Cara Marina, ma lei così gli fa del male

di FRANCESCO MERLO

Vedo, cara Signora Marina, che non riesce a fare il bene di suo padre. Una volta lei mi disse che alla Mondadori nessuno aveva il posto assicurato, “neppure la figlia del padrone”. Ecco: per essere degna del “posto non assicurato” e per proteggere il proprio padre da se stesso, una brava figlia gli avrebbe consigliato di fare una telefonata all’ambasciatore inglese per avvisare Sua Maestà che le foto erano state bloccate dall’uomo che per vent’anni ha rappresentato l’Italia nel mondo. Suo padre che, come lei dice, “ha altro a cui pensare che a un servizio fotografico” avvisò, faccio un esempio, Piero Marrazzo di certe immagini che non aveva fatto pubblicare.

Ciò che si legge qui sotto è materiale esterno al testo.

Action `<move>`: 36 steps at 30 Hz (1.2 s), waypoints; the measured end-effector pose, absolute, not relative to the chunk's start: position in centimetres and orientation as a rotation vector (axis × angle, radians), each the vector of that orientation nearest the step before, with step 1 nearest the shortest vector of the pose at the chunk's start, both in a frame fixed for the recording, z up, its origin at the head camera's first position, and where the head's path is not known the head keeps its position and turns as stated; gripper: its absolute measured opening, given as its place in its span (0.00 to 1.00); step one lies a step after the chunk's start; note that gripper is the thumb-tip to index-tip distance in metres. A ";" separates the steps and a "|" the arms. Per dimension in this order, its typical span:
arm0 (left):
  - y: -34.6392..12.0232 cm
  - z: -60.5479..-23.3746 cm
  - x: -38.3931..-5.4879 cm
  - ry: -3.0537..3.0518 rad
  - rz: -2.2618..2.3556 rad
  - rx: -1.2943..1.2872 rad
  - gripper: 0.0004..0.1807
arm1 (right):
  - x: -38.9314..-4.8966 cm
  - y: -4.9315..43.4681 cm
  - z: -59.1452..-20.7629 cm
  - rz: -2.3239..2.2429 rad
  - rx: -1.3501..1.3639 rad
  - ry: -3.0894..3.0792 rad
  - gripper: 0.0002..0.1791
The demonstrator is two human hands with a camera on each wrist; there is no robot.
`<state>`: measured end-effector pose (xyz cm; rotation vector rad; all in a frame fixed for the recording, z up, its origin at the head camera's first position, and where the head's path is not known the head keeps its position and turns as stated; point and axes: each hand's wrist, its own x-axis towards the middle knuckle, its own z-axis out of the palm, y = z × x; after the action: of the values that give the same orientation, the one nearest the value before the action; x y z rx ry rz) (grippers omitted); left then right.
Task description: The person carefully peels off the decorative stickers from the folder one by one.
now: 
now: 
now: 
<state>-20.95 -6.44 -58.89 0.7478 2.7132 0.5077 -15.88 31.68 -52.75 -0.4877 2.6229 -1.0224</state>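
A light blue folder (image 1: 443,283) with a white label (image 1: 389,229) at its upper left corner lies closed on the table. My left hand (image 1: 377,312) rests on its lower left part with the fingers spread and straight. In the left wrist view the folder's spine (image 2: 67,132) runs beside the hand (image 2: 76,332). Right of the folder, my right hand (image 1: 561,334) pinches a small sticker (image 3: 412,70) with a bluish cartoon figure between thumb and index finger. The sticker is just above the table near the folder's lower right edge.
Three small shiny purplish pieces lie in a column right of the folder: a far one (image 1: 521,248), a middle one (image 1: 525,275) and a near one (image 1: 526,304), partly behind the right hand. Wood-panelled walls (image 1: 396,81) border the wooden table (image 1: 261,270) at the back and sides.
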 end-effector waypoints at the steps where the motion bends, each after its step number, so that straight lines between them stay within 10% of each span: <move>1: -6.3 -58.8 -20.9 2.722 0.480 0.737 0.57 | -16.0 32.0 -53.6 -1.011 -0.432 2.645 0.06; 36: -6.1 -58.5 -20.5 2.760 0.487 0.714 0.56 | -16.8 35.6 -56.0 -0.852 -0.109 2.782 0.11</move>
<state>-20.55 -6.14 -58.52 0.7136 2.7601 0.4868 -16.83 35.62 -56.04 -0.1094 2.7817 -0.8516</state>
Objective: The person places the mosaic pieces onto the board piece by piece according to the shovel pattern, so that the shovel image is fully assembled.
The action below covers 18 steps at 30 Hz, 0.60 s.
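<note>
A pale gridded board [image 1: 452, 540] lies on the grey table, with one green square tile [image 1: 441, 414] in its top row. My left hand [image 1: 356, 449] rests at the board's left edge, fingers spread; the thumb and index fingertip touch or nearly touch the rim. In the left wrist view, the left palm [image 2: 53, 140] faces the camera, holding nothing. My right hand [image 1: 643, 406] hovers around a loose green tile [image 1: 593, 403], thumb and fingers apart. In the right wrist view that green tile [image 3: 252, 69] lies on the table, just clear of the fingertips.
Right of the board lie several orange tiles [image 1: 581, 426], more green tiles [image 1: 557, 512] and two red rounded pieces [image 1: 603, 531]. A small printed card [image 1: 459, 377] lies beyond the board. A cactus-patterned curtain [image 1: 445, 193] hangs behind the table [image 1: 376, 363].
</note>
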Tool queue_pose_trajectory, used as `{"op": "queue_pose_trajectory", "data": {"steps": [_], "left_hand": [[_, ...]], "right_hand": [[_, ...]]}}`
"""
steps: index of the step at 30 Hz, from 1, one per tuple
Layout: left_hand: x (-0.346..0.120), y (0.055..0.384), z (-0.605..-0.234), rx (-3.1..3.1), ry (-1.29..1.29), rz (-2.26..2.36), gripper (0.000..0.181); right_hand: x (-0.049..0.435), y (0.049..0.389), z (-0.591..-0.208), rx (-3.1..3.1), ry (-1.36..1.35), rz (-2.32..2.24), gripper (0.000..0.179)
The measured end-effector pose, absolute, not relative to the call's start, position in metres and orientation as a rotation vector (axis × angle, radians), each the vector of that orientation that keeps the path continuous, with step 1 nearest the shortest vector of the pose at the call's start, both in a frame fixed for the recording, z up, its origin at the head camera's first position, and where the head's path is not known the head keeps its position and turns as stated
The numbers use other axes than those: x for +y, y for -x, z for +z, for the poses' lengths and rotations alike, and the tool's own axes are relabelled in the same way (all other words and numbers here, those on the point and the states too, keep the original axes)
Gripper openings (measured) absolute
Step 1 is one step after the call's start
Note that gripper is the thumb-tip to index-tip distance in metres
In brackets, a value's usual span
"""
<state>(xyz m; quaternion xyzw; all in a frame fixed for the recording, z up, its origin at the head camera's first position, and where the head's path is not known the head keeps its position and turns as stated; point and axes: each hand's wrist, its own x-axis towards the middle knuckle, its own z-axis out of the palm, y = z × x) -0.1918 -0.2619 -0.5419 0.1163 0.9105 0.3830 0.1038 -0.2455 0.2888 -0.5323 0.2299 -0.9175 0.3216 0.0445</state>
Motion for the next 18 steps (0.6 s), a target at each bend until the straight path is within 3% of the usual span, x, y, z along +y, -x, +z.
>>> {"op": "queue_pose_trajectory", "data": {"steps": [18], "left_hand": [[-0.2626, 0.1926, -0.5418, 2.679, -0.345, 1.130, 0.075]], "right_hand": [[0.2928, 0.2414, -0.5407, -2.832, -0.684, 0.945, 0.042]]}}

Se avesse avuto lo stesso riguardo anche con i Windsor sono sicuro che anche lei sarebbe contenta, come presidente e come figlia. 

Sul conflitto di interessi diventato pasticcio (internazionale) di interessi c’è una bibliografia enorme e io capisco che non le piaccia Repubblica, ma c’è una differenza tra il giornalismo aspro e documentato e il gossip che lei, per legittimo interesse economico, difende a scapito del marchio. La Mondadori, che è stata il fonte battesimale di chiunque in Italia abbia creduto di capire il mondo attraverso i libri, ha persino degradato ad opuscoleria di partito il catalogo che esibì i migliori nomi della saggistica internazionale. Quando io l’ho conosciuta, lei prometteva di meglio e sono ancora sicuro che saprà fare di meglio il giorno n cui si ritroverà fuori dalla politica. Ma oggi la  sua Mondadori pubblica i titoli più imbarazzanti di Alfano, Sacconi, Bondi, Lupi, Brunetta, Cicchitto…, tutte persone degne, ma adatte alla stamperia del Pdl e non all’editore di Thomas Mann, Sartre e Montale. 

Lei chiama la duchessa Kate “una giovane donna”. Lasci questa idea al direttore di Chi, specializzato nelle agiografie delle giovani donne Ruby, Noemi, Minetti… Si faccia invece portare i giornali inglesi, e non solo quelli di sinistra. Legga quel che sta dicendo di Silvio Berlusconi l’ex premier John Major 1, un conservatore riservato e molto misurato, e capirà che la duchessa, per un leader politico come suo padre, non è solo una giovane donna ma è un’istituzione, la storia di una patria austera, il futuro di un Paese che anche lei da ragazza ha amato perché è stato – sono parole sue – “un apprendistato di libertà, di musica e anche di sesso: la mia sinistra è stata l’Inghilterra”. La mia, pensi un po’, è stata il catalogo Mondadori.

2 thoughts on “LE FOTO CHE BERLUSCONI NON HA VOLUTO BLOCCARE / BOTTA E RISPOSTA

  1. armando armando

    Se non sbaglio quando il matrimonio di berlusconi entrò pubblicamente in crisi i giornali berlusconiani (o almeno uno di quelli) pubblicarono le foto della moglie a seno nudo vecchie di vent’anni e più al solo scopo di danneggiare l’immagine di lei

  2. enrico pagano

    IL PIU’ CLASSICO DEGLI AUTOGOALS

    Dopo aver rimestato nel torbido per anni sulle varie vicende Noemi,
    D’Addario e Ruby, La Repubblica definisce la Mondadori – per lo scoop
    sulla principessa Kate – editrice ”della monnezza” e la sua attività
    “morbosità voyeuristica coltivata viziosamente e lucrosamente in quel
    sottoscala del giornalismo che si chiama gossip”.
    Una sortita improvvida destinata a diventare il miglior esempio di
    scuola del bue che dice cornuto all’asino.